- _Problem to work on_:
Start at the line below containing "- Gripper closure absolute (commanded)" and stop at the line containing "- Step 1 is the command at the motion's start". Repeat every line of that stretch exactly, and nothing outside it.

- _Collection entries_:
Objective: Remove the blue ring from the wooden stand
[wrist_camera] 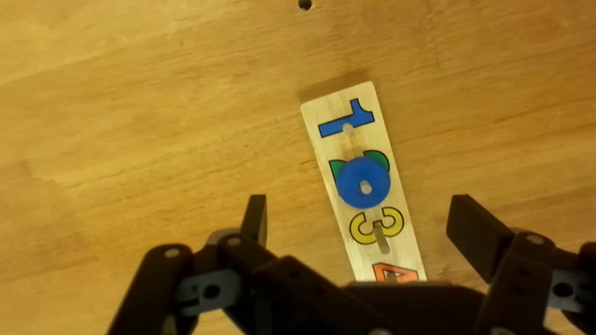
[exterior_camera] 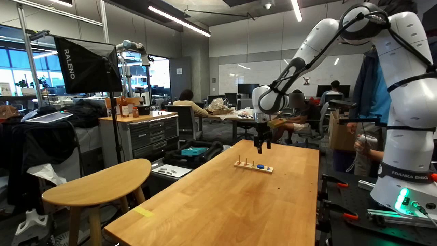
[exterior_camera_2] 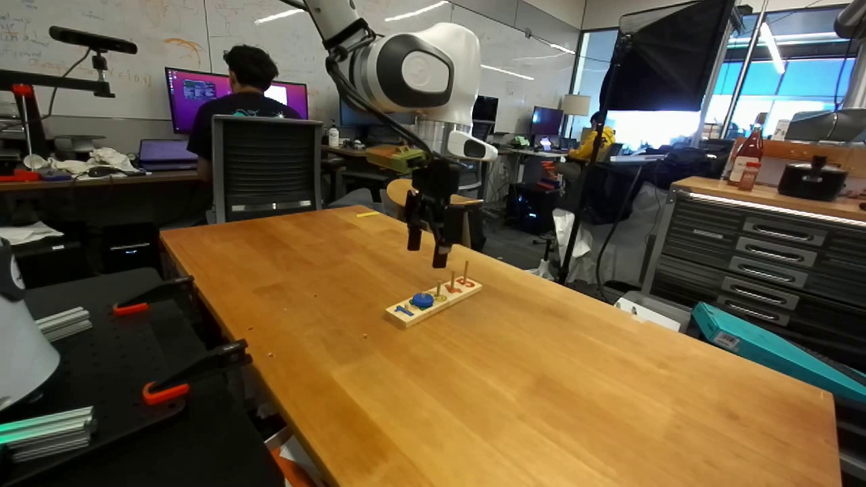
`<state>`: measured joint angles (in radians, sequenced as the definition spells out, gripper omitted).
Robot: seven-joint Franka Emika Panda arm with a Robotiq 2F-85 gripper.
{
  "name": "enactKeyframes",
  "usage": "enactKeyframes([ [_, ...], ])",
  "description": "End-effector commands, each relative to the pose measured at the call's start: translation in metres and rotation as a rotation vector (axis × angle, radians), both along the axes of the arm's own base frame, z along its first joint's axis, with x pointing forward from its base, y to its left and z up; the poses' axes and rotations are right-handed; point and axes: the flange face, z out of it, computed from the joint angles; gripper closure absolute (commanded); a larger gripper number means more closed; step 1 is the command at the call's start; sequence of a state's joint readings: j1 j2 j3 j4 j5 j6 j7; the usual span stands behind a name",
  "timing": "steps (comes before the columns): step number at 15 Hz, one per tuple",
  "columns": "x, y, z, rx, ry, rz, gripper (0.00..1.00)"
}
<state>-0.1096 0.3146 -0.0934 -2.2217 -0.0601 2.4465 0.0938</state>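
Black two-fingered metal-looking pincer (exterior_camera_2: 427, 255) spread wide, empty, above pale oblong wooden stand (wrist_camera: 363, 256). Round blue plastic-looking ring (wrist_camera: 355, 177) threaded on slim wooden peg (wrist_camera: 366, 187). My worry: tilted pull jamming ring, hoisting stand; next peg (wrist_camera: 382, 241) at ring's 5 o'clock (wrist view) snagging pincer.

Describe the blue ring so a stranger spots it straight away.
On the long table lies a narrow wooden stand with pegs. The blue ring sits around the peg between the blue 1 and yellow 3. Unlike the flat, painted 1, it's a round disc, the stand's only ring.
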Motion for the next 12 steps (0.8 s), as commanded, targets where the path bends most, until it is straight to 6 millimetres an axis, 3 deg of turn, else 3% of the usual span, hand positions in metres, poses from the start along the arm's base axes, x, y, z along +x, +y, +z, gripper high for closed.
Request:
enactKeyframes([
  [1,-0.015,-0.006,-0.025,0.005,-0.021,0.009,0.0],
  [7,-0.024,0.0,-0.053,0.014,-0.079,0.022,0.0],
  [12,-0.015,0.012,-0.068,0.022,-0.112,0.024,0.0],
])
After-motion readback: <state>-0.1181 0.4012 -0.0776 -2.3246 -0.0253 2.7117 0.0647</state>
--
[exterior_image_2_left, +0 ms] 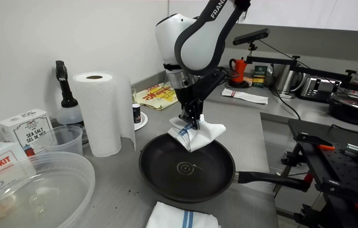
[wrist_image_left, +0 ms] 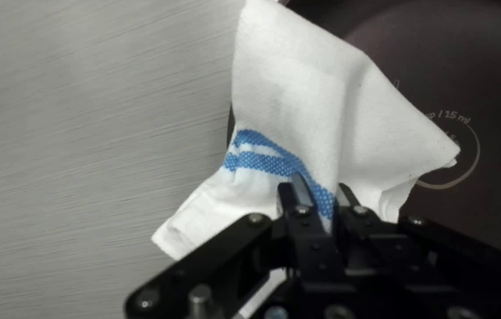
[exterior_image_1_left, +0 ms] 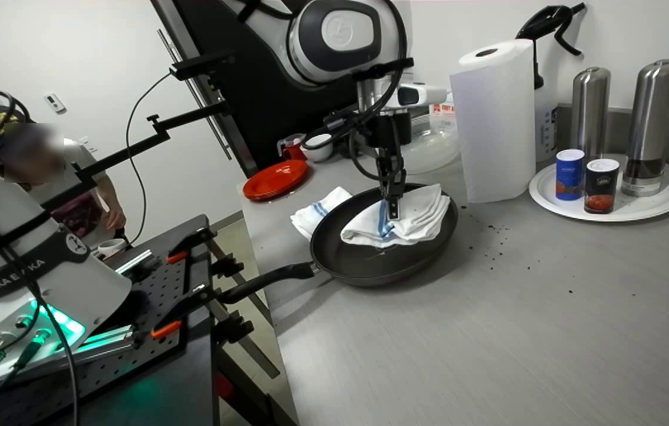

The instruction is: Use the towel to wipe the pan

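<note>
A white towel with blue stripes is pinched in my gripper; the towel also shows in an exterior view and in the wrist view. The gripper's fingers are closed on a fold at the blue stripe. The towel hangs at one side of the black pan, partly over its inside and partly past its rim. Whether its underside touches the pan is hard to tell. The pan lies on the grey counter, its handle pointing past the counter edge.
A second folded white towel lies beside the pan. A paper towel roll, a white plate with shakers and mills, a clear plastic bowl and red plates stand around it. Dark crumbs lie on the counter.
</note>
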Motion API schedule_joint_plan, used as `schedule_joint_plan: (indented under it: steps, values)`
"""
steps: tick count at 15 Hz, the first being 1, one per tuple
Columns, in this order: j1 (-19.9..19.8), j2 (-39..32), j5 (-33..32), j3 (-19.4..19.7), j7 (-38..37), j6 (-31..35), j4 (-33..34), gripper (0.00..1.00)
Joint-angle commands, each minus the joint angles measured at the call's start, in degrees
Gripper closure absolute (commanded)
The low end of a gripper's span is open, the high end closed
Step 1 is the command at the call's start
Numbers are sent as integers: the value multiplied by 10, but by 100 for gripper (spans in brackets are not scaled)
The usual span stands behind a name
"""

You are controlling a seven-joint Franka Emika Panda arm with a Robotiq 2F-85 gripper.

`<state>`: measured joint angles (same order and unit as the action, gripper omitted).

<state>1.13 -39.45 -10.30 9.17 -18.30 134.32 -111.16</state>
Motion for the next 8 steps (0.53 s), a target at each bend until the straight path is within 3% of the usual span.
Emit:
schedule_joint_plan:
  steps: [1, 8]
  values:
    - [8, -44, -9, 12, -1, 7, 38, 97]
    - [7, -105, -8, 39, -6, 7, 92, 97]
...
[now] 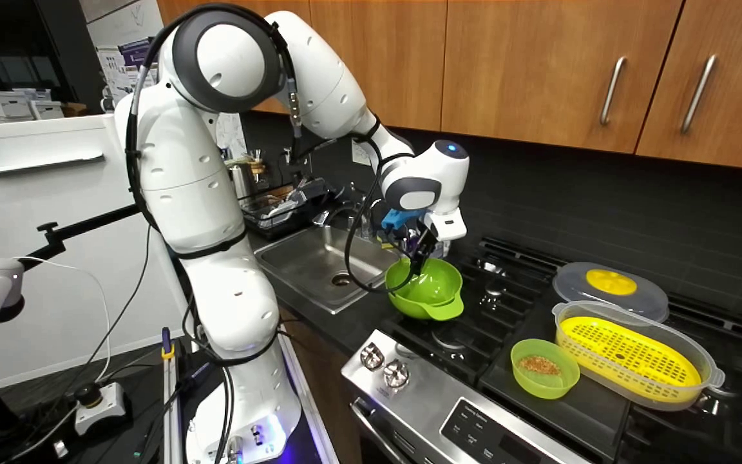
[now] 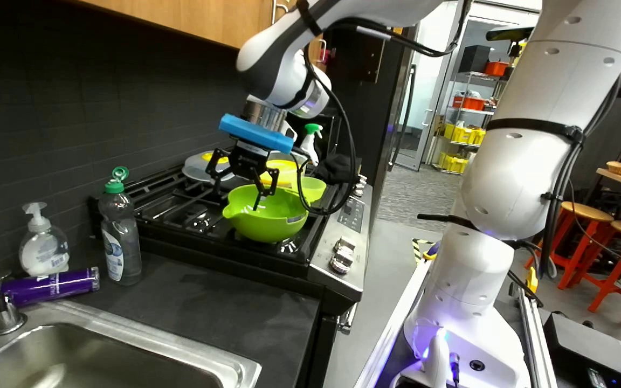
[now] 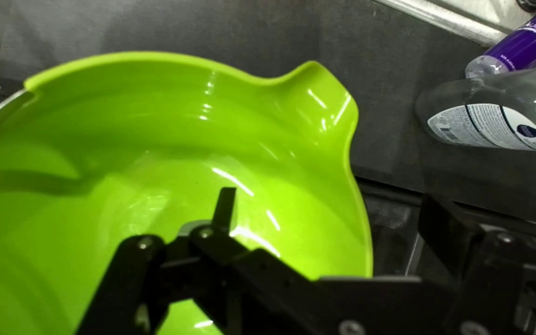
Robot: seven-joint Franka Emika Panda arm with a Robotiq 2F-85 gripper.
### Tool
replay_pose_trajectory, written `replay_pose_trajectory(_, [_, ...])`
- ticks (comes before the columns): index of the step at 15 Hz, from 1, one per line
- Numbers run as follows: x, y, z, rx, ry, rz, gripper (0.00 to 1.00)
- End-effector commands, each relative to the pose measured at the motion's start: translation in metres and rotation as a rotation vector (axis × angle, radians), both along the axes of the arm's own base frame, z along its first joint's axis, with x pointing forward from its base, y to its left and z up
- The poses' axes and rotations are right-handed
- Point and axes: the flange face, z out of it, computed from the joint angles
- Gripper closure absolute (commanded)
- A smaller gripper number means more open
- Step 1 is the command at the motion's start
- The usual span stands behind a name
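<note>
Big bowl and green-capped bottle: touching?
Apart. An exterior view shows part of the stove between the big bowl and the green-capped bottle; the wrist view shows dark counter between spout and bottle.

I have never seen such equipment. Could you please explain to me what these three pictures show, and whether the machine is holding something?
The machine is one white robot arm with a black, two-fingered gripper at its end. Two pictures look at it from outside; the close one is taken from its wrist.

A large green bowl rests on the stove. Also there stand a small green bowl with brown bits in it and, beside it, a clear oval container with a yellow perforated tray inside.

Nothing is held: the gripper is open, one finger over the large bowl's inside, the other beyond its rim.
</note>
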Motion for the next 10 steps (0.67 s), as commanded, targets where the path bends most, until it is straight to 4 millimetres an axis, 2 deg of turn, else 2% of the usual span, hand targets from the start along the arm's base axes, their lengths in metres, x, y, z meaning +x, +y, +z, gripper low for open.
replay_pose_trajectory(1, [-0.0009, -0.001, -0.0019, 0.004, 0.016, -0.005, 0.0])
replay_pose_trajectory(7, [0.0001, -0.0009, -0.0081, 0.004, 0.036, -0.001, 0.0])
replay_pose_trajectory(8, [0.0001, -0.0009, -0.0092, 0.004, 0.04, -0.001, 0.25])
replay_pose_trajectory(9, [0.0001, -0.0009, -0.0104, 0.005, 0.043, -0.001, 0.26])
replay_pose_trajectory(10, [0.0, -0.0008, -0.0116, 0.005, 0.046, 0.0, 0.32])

- _Output of the task_:
- Gripper closure absolute (commanded)
- A smaller gripper number means more open
- Step 1 is the command at the motion's start

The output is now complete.